**TO DO**
Which lines make up the answer? Those from the line with "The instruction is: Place" through the end of the data; reproduce them exactly.

**GIVEN DATA**
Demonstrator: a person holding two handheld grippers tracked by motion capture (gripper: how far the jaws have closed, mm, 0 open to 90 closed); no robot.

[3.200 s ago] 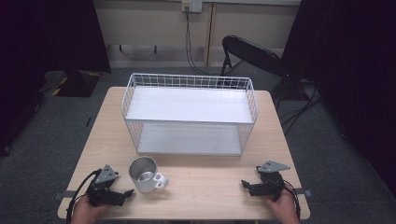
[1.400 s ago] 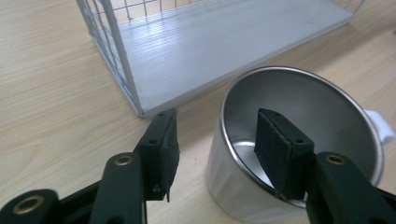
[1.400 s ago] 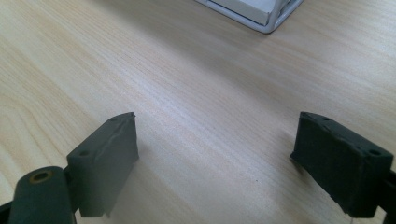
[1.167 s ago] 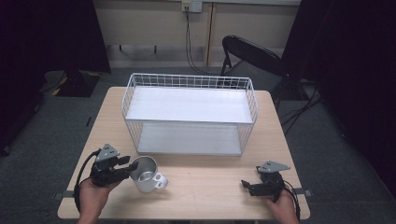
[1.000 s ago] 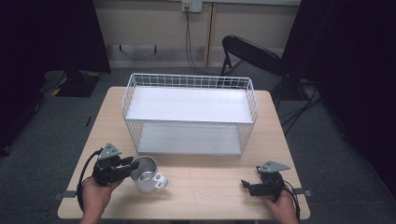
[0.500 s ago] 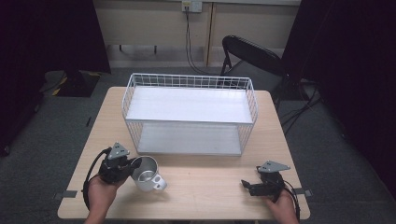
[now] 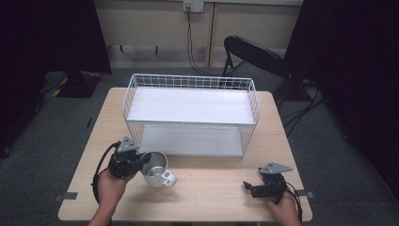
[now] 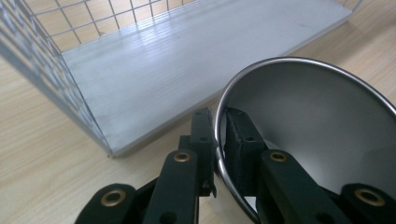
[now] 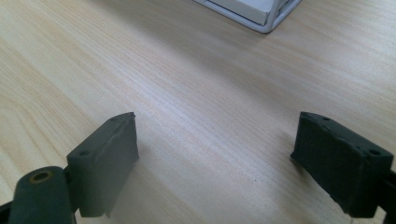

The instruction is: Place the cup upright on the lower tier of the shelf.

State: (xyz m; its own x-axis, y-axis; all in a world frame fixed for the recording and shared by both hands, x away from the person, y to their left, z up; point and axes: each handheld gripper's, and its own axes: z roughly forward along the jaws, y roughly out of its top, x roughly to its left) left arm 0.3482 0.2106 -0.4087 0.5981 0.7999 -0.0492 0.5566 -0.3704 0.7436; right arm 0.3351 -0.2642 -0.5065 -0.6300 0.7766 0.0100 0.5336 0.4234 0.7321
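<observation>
Left gripper (image 7: pixel 141 160) clenched on the rim of the steel mug (image 7: pixel 156 168), one jaw inside the wall, one outside, jaws having just closed onto it. Mug tipped, mouth toward far left, handle toward near right, at the near left of the worktop (image 7: pixel 211 193), just in front of the wire rack (image 7: pixel 190 115); lower shelf opening straight beyond. Right gripper (image 7: pixel 249 187) released, resting well apart at near right. Whether the mug's base touches the worktop: hard to make out.
</observation>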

**ANSWER**
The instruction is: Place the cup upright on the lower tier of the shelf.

State: (xyz m; its own x-axis, y-axis; all in a world frame fixed for the recording and shared by both hands, x away from the person, y to their left, z up; point and axes: each handheld gripper's, and its own axes: z roughly forward along the jaws, y roughly out of its top, x roughly to its left) left arm 0.3482 0.2106 -0.4087 0.5981 0.7999 -0.0492 0.5566 -0.3704 0.7436; right arm 0.3351 -0.2642 -0.5065 -0.6300 0.7766 0.0100 0.5336 0.4234 0.7321
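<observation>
Left gripper (image 7: pixel 141 160) clenched on the rim of the steel mug (image 7: pixel 156 168), one jaw inside the wall, one outside, jaws having just closed onto it. Mug tipped, mouth toward far left, handle toward near right, at the near left of the worktop (image 7: pixel 211 193), just in front of the wire rack (image 7: pixel 190 115); lower shelf opening straight beyond. Right gripper (image 7: pixel 249 187) released, resting well apart at near right. Whether the mug's base touches the worktop: hard to make out.
</observation>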

There's nothing left to add to the output.